Marketing

5 features every technical audit needs to help boost your SEO

SEO is not all about content, keywords, and UX. Admittedly, these are the buzzwords of the industry today, and for good reason. Without content mapped to a keyword plan that does a better job of competitors at matching searcher intent, your not going to see much upward movement in the SERP.

However, these pillars of SEO content strategy do not touch on the technical side of things; the architectural framework for every site on the internet. New web hosting platforms have come into vogue that claim to do most of the technical work around SEO for you, which may, or may not, cover what a technical audit does.

Analytics software companies like SEMrush, Moz, Ahrefs, and others have also developed incredibly powerful management platforms to help site managers and SEOs monitor site. As a result of this industry shift towards more user-friendly platforms, some marketing managers – and certainly swaths of small and medium-sized business owners – think they can get away with the old ‘set it and forget it’ attitude, neglecting to test, measure, and optimize the technical architecture that makes a site fit to rank. They are wrong.

The best way to know what is really going on with a clients site is to perform a technical audit. Digital marketing agencies that offer SEO marketing services should do technical audits the beginning of a new client relationship and semi-regularly throughout the year – especially after a major event like switching from a subdomain to a subdirectory hosting structure.

And although every marketing agency will have their own set of technical features to check in an audit, here are five features of a technical audit that should be on everyone’s checklist:

HTTPS status

The first, and most basic, place to start is by checking the HTTPS status codes.
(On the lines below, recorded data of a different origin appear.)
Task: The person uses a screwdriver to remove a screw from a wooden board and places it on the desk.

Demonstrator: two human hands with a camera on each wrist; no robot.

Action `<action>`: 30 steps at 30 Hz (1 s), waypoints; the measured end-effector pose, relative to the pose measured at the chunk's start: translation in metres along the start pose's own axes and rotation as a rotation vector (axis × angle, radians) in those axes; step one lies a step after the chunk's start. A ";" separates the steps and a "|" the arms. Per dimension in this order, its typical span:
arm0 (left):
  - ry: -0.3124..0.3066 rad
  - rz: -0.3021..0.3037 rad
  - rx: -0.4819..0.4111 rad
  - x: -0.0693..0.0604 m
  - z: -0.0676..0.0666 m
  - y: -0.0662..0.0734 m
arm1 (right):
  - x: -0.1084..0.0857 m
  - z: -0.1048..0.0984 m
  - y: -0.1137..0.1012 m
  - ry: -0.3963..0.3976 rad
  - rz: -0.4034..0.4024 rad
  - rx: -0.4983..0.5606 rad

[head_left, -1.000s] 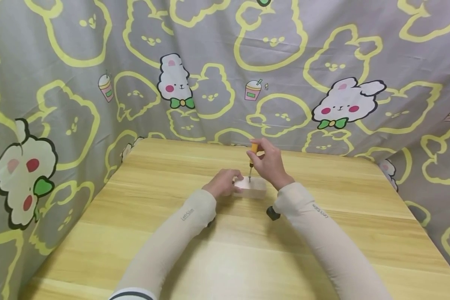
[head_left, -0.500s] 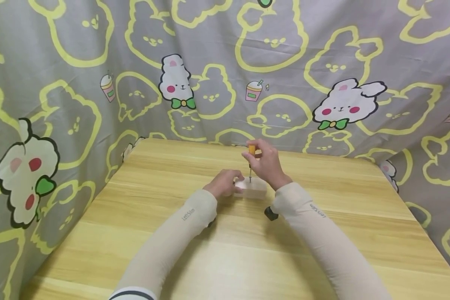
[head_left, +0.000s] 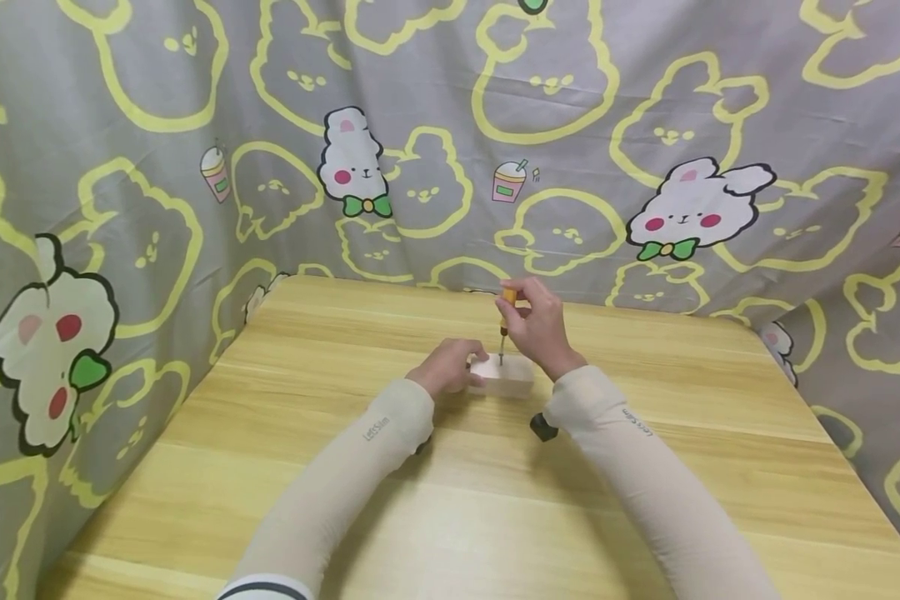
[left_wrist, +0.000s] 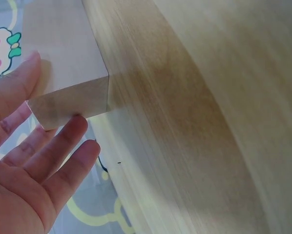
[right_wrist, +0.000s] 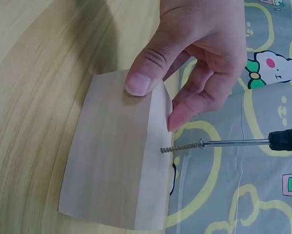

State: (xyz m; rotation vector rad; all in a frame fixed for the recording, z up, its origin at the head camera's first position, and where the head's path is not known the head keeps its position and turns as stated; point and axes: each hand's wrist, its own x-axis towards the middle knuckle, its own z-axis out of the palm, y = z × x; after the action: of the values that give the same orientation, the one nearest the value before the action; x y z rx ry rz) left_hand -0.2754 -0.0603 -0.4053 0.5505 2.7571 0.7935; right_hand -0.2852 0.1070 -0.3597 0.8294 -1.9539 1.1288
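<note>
A pale wooden block (head_left: 506,377) lies on the table. My left hand (head_left: 446,365) grips its left end; the left wrist view shows the thumb on one face and fingertips (left_wrist: 77,122) at the block's end. In my right hand (head_left: 538,321) is a screwdriver with an orange handle (head_left: 508,297), held upright between thumb and fingers. Its metal shaft (right_wrist: 239,143) meets the head of a threaded screw (right_wrist: 182,147). The screw stands in the block's upper face with most of its thread showing. My right hand is outside the right wrist view, where the left hand appears instead.
The light wood table (head_left: 450,517) reaches out on all sides of the block. Behind it and at both sides hangs a grey curtain (head_left: 435,92) with yellow outlines and rabbit prints. A small black object (head_left: 543,427) sits under the right wrist.
The fingers of my right hand shifted left around the screwdriver handle, then came back right. The handle tilted slightly with them. My left hand and the block have stayed in place.
</note>
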 end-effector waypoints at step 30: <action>-0.007 -0.022 -0.018 -0.001 0.000 0.001 | -0.003 -0.002 -0.002 0.043 0.075 -0.037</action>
State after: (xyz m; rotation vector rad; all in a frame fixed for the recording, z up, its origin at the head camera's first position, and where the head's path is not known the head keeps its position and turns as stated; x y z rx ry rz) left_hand -0.2743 -0.0600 -0.4049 0.5175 2.7421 0.8097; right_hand -0.2816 0.1082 -0.3603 0.7123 -1.9785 1.1408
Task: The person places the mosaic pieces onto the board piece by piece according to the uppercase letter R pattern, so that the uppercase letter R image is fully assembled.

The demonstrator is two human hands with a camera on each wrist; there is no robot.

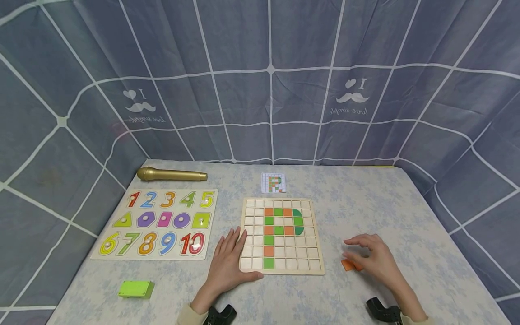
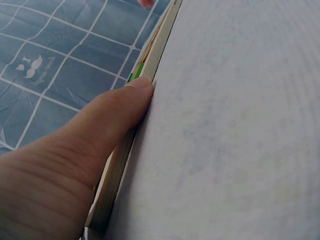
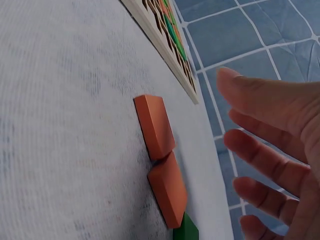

HTTPS is a security protocol introduced by Google a couple of years ago. Migration from HTTP to HTTPS was practically an obligation for site managers last year, and for good reason – Google bots will not pull up content from an HTTP site because they deem the site to be insecure.

Crawl report

A crawl report is probably the next thing you should do. These reports can be run in analytics software platforms and provide a complete run-down of the issues and overall health of the site. While some of the other technical audits on this list can be done twice a year or so, a crawl report should be done every month because it provides a prioritized list of maintenance tasks to perform throughout the month that keeps the site clean, lean, and healthy.

Sitemaps

A survey of Google Search console will indicate whether the site has a registered XML and HTML site in Google. These sitemaps serve different purposes but they are equally important for site optimization in the eyes of the search engine and the site visitor. An XML sitemap is a precise guidebook of your site for Google search engines to crawl, collected and organized in a single document. An HTML sitemap is the same type of guidebook, this time presented to site visitors in the form of a bulleted list of pages located within the site. As you can imagine, both sitemaps need to be updated when new pages are added to the site, which is probably the last thing on a small business owners mind after creating a new services page.

Robots.txt

You should always check for Robots.txt. Robots.txt is a file on your site that should include all the URLs for the pages the site. Be sure to check for the ‘disallow’ message in the code, especially since, if pages are not getting indexed by Google it is probably because of a pesky ‘dissalow’ message in the Robots.txts file for that specific page instructing the search engine to skip it.

Measure keyword usage/ranking

Keyword monitoring should absolutely be part of a technical audit. There are many spots for keyword optimization across a site, whether it’s in the meta data, meta descriptions, page titles, headers, and content. Issues like duplicate content, canabalized keywords across pages, and un-optimized content should can all discovered here.

SEO means playing the long-game

This is only the tip of the iceberg of all the technical features an SEO specialist should be optimizing for. However, if you account for these technical features you are still putting client sites in the best position to be seen in SERPs over the long-term. SEOs and marketers need to make sure they don’t overlook these technical features in the excitement of rolling out a marketing campaign.